Rejoint par les syndicats de médecin, le mouvement de grève des 1er et 2 décembre réunit des revendications très variées. Mais pour le collectif "Médecins pour demain", deux revendications prévalent : une simplification administrative, et une revalorisation du prix de la consultation de base. "Le mouvement voudrait 50 euros par consultation" expose Benoît Coulon.

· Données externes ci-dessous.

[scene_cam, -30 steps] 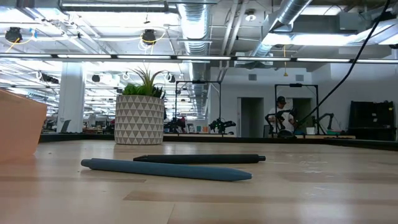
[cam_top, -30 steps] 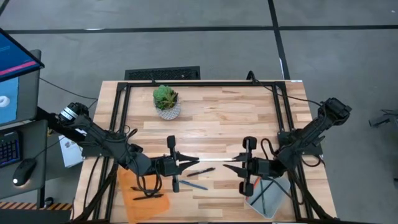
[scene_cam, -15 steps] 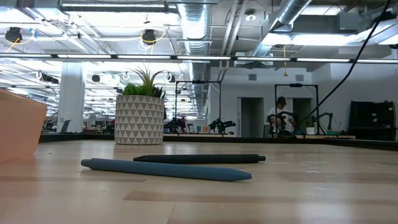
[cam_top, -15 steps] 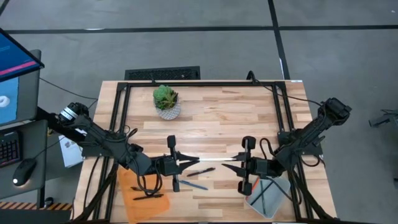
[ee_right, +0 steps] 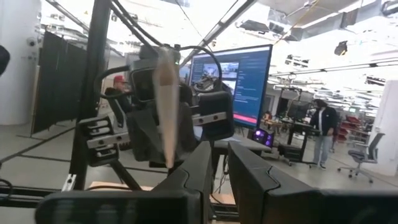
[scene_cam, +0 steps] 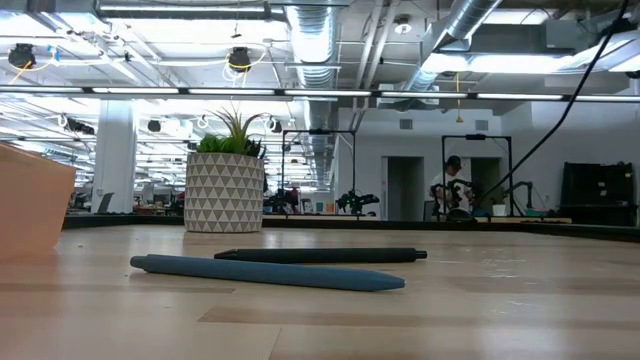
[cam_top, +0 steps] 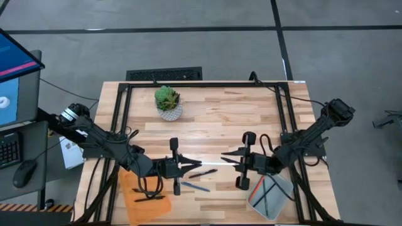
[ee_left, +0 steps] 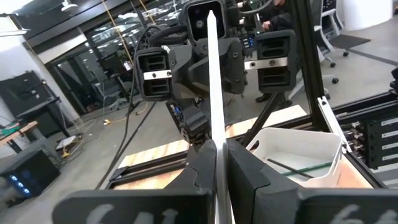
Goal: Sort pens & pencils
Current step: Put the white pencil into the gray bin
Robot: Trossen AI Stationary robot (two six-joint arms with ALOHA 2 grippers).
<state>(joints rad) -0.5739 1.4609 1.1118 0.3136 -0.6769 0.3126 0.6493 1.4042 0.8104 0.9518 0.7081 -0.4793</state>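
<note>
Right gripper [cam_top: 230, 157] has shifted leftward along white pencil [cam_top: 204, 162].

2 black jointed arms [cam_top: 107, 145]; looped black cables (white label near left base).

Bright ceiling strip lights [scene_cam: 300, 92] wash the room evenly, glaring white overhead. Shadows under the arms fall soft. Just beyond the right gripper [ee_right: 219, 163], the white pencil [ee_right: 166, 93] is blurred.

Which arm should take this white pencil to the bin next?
Right. The right gripper is open at the white pencil's free end, with the white bin beside that arm. The left gripper clamps the far end.
</note>
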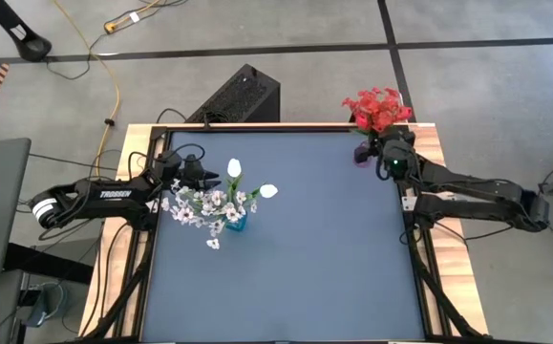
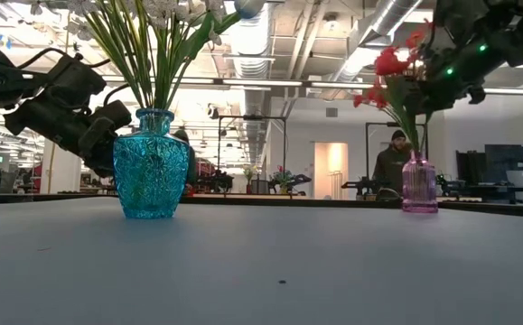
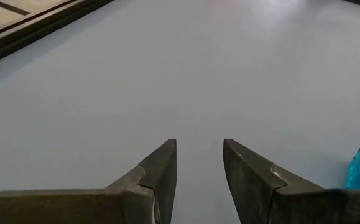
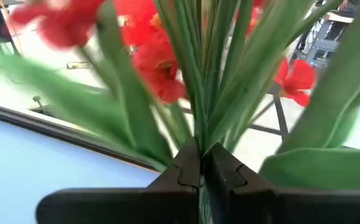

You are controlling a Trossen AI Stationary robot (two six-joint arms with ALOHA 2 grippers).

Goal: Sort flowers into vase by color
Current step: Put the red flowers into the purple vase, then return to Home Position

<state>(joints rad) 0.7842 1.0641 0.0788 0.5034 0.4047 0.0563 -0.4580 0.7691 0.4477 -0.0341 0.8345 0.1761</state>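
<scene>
So over on the left, the left gripper [image 1: 192, 172] hangs just beside the teal vase [image 2: 151, 164], fingers spread with nothing between them, probably because the white flowers [image 1: 211, 201] are already standing in it. Far right corner of the worktop [image 1: 305, 268] is where the action is: the right gripper [image 4: 201, 163] is pinched on the stems of the red flowers [image 1: 375, 107], holding them over the pink vase [image 2: 419, 183], looks like to seat them.

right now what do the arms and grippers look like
Both arms are dark, jointed tubes. The left arm carries white TROSSEN lettering and black cables. The right arm shows small green lights near its wrist. The left gripper has two dark, wedge-shaped fingers with notched inner edges.
</scene>
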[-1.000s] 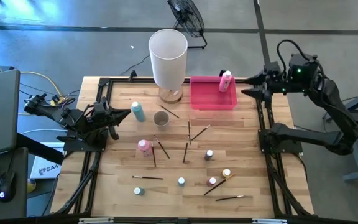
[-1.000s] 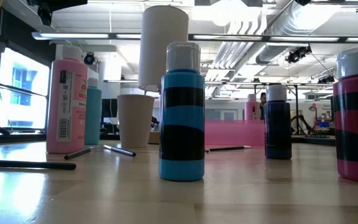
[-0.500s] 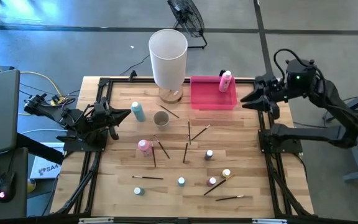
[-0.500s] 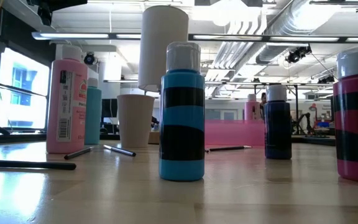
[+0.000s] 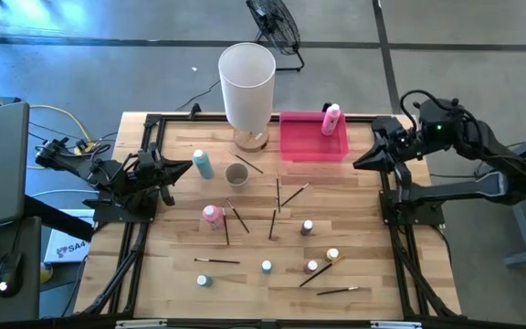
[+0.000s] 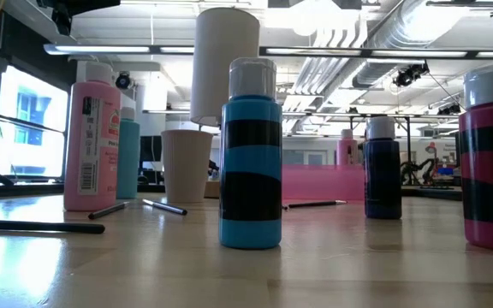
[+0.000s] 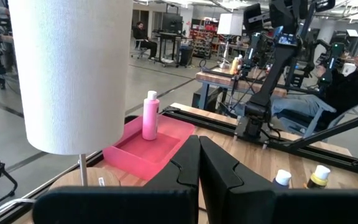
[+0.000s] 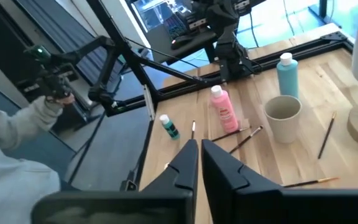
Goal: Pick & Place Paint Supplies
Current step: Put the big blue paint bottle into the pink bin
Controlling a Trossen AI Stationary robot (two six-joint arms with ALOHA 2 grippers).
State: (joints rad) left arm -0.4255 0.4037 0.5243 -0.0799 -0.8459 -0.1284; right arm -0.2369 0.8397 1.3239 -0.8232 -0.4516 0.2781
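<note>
The left gripper waits at the left edge of the surface, its fingers pressed together on nothing, with the teal bottle just beside its tip and the pink bottle a little farther in; by my judgement this arm is the nearer one for both. Across the middle lie the brushes, about seven as far as I can count, mostly with their long axes running toward and away from the tray, and a paper cup stands beside the white cylinder. Five tiny bottles sit toward the front, the nearest to the right arm being the dark one. A second pink bottle already stands in the tray's right corner. The right gripper hovers at the right edge, empty and clenched, with the loose supplies lying to its left and forward.
</note>
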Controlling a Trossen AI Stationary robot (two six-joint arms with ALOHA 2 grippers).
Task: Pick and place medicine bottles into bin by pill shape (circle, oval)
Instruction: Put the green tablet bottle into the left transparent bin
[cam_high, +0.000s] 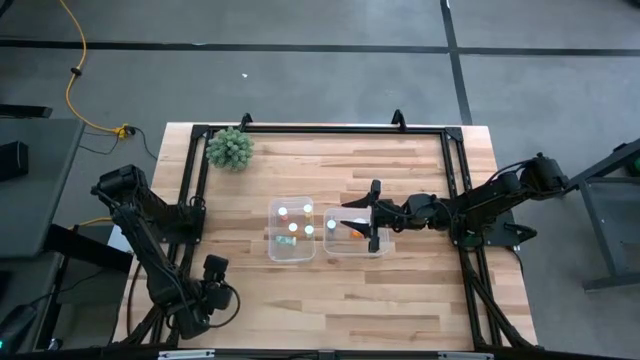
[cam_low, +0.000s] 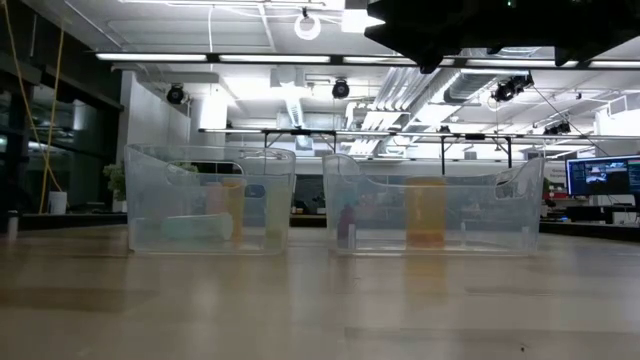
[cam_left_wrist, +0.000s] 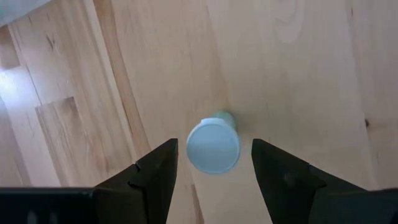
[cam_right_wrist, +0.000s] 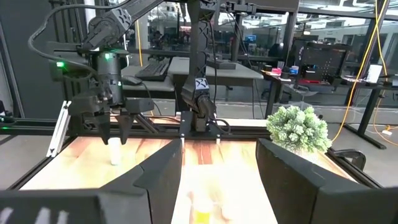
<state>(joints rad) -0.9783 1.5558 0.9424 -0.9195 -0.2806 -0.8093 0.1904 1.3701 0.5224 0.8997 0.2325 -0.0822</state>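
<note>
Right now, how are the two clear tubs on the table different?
The left tub holds several white-capped bottles; the right tub shows just one orange bottle. The right end effector hangs over the right tub, while nothing hangs over the left tub. Both are clear, alike in size, standing side by side.

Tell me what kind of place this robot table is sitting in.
Likely a robotics lab or workshop: the wooden table stands on a bare grey floor, office desks with monitors sit behind it, and exposed ceiling ducts run overhead.

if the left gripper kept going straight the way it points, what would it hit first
Probably the white cap of the medicine bottle: the left gripper points down at it with open fingers either side. How far above it hangs is unclear.
</note>
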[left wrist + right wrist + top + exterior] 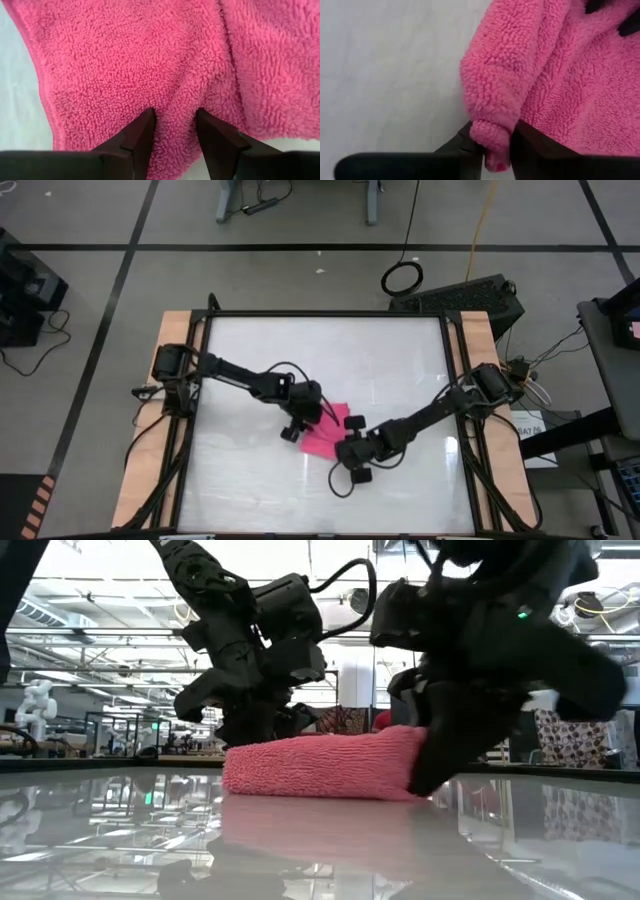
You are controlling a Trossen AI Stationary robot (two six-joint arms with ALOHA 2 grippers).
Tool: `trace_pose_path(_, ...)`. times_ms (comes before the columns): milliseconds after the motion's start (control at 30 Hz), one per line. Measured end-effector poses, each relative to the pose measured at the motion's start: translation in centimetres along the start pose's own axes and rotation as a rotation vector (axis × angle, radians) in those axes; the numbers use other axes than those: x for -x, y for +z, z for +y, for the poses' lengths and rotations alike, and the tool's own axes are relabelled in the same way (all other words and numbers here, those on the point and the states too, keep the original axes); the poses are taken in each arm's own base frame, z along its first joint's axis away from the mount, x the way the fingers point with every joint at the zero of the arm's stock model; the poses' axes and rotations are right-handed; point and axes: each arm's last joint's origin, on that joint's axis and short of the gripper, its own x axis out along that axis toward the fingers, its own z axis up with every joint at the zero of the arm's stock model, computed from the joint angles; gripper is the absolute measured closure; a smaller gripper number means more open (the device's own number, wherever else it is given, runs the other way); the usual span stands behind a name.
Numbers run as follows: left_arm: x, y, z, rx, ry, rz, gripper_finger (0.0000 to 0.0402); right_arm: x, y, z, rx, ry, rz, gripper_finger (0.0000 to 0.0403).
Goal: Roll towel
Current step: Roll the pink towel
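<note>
The pink towel (323, 435) lies just below the centre of the high frame on the glossy white worktop (250, 480), much of it hidden under both arms. In the low view it reads as a low folded mound (320, 765), its right end covered by the dark bulk of the right arm.

The left gripper (175, 130) presses down onto the pile with its fingers (142, 132) partly apart, a ridge of fabric bunched between them; whether it truly grips is hard to tell.

The right gripper (496, 145) has a rolled edge of the towel (492, 115) between its nearly closed fingers (467, 145), whose bases are cut off at the frame's bottom.
</note>
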Motion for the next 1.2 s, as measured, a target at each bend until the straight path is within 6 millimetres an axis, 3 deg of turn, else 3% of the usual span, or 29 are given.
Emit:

"Ce serait un prix unique de consultation, avec une consultation plus longue". Actuellement, une consultation auprès d’un médecin généraliste dure en moyenne 16 minutes. "On voudrait se donner une demi-heure par patient, et donc, à coût quasi-constant, faire de la meilleure médecine" explique le généraliste. "La prévention, c’est fondamental". Le médecin estime qu’en donnant plus de temps aux généralistes pour faire ce travail de prévention, la sécurité sociale ferait à terme des économies. Mais aussi, que cette revalorisation permettrait d’engager du personnel pour gérer l’administratif, et pourrait de nouveau rendre l’installation en libérale attirante aux yeux des jeunes médecins. Car, pour le collectif, c’est bien cette question de l’attractivité de l’installation en libéral qui est aujourd’hui essentielle pour lutter contre les déserts médicaux.